An Ohio supervisor for the United States Postal Service has admitted to making thousands while dealing illegal drugs.
Kerry Beech Jr., a 31-year-old USPS supervisor in Cincinnati, pleaded guilty in US District Court Thursday for his role in a 2020 scheme that saw him intercept 28 packages containing fentanyl and methamphetamine and deliver the packages himself. According to Kenneth Parker, the US attorney for the Southern District of Ohio, Beech received $500 per package from the person he delivered it to.
An operation by federal agents in July 2020 found Beech in possession of four sealed packages containing illegal drugs, and officers also found him in possession of $4,500 in cash and a loaded handgun in his car.
OHIO LAW ENFORCEMENT SEIZES ENOUGH FENTANYL TO KILL 190,000 PEOPLE
Beech was finally charged with mail theft in September, which can carry a five-year prison sentence for a USPS employee.
The fentanyl bust comes as Ohio has grappled with a growing opioid crisis in recent years.
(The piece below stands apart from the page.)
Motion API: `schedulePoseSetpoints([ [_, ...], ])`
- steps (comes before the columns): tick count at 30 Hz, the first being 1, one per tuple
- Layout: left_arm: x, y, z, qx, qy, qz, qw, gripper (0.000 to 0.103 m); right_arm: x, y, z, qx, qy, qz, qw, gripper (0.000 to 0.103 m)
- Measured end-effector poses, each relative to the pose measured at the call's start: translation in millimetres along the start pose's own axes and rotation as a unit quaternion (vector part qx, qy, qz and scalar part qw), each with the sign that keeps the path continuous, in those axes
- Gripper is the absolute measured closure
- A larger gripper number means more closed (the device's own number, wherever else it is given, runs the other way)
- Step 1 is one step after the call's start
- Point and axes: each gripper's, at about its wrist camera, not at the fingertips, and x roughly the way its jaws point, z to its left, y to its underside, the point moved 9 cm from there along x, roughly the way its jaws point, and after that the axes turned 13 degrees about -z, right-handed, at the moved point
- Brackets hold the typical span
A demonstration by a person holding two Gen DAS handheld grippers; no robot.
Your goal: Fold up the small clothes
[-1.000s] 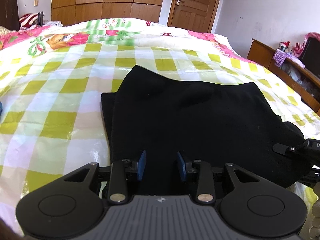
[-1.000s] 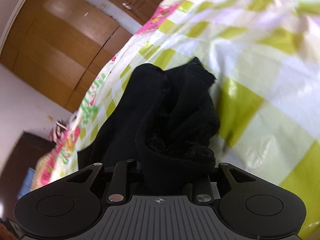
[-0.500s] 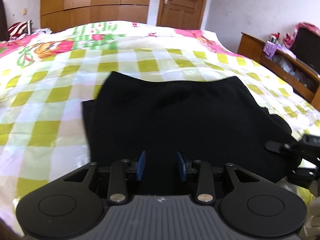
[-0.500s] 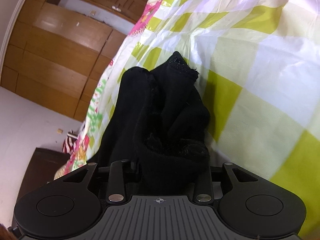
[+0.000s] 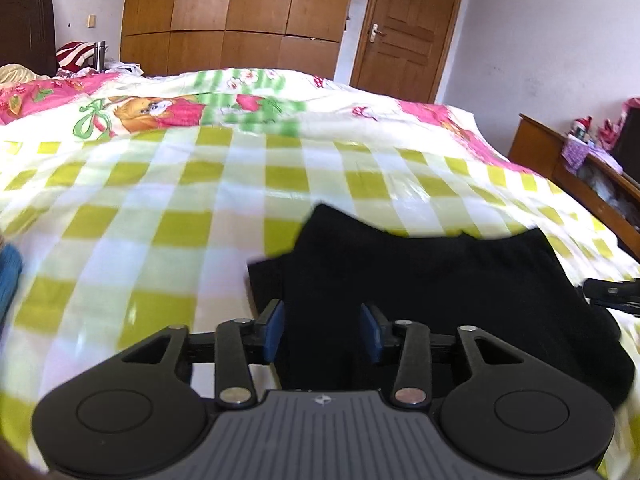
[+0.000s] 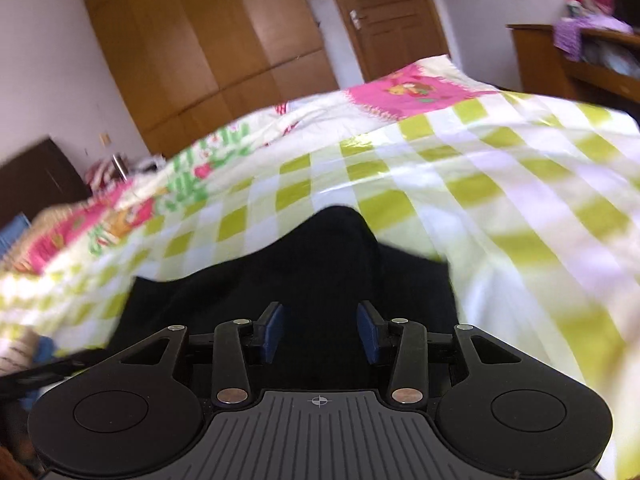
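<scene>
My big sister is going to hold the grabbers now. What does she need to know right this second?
Left gripper: jaws apart, just been opening, nothing pinched; the cloth lies under them.
Right gripper: jaws apart, just been opening, has let go of the bunched cloth.
The black garment lies folded over on the green-checked bedspread, in front of both grippers.
Done: one fold is laid down, both grips released.
Left: check that the edges line up, smooth it, and probably fold once more if it looks too big. A blue item sits at the left edge; too little shows to name it.
</scene>
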Motion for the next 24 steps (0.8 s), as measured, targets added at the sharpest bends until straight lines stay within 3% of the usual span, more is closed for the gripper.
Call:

According to the most recent data from the CDC, the state had the fourth-highest drug overdose rate in 2020, behind only West Virginia, Kentucky and Delaware.
The state has also seen an increase in overdose deaths each year since 2018, CDC data shows.
Fentanyl has been one of the drivers of the rise in overdose deaths across the country since 2020, with authorities warning that the drug is extremely dangerous and can be deadly in small doses.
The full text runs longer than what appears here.